It’s interesting writing something about bike polo, posting it on Facebook, and then going home to New Jersey for the holidays and having to explain why you enjoy inflicting so much pain on yourself to family members who barely know that you play bike polo. And the one thing that is arguably more absurd than playing bike polo is spending time writing about it.
For the record bike polo is not that dangerous if you don’t want it to be. I might have given the wrong impression in my last post. Once you’re a proficient bike handler, you can avoid crashing or even dabbing pretty easily as long as you put safety first. Of course, in competition, we will compromise our own safety (and that of others) for the sake of winning. And even if you always take the safe road you still risk getting ninja balled or slipping on court debris from time to time. Or getting gooned out by some tattooed beardo with daddy issues. But for the most part you can make bike polo pretty easy on yourself if you want. Add a nice face mask and some pads and your risk of injury goes pretty far down.

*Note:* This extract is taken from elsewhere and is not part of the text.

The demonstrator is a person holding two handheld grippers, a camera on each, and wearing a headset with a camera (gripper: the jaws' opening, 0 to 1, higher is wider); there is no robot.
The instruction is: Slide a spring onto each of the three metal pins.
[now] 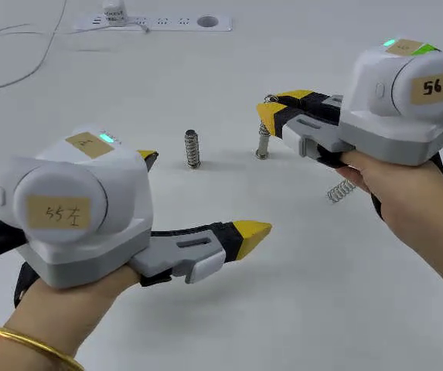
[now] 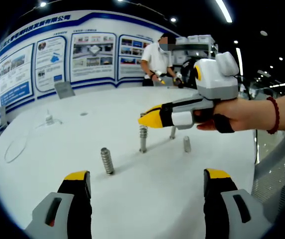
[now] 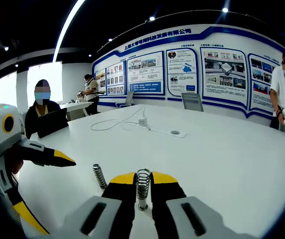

Will you still get hurt? Yeah, but you can break your bones playing tennis, too. Or skiing. Or just slipping on the sidewalk. Better to stay on the couch playing video games, but then you’ll just die of heart failure, na’mean?
Still it’s salty to get hurt doing something silly. No one is paying us to play, after all. And bike polo is pretty silly in the scheme of things.
Speaking of doing something dangerous for no pay, I was watching a lot of college football over the holiday. I noticed almost all the linemen on the top teams are wearing custom DonJoy knee braces painted to match the school colors. A lot of wrist guards too. We need to get bike polo represented in the NCAA. Fuck, BBP’s court in Allston is right in the shadow of Harvard’s football stadium and we can’t get a fucking cent of that endowment loot? Gotta be kidding me.
The root of the word amateur is the Latin for lover. He who does a thing for the love of it. Here at BBP we decided as a club to retire the term “pro”. It had come to stand for too much perhaps. The distinction between the top players and the rest. Created tensions between veterans and rookies. Every rigged mallet shuffle became a slight to one pro or another. Pro night is for pros only. Get a pro bike. Go pro. $60 mallets, etc.
It was about time we stopped pretending to be pros. We are a bunch of sorry amateurs. That’s fine though. All are welcome to join us.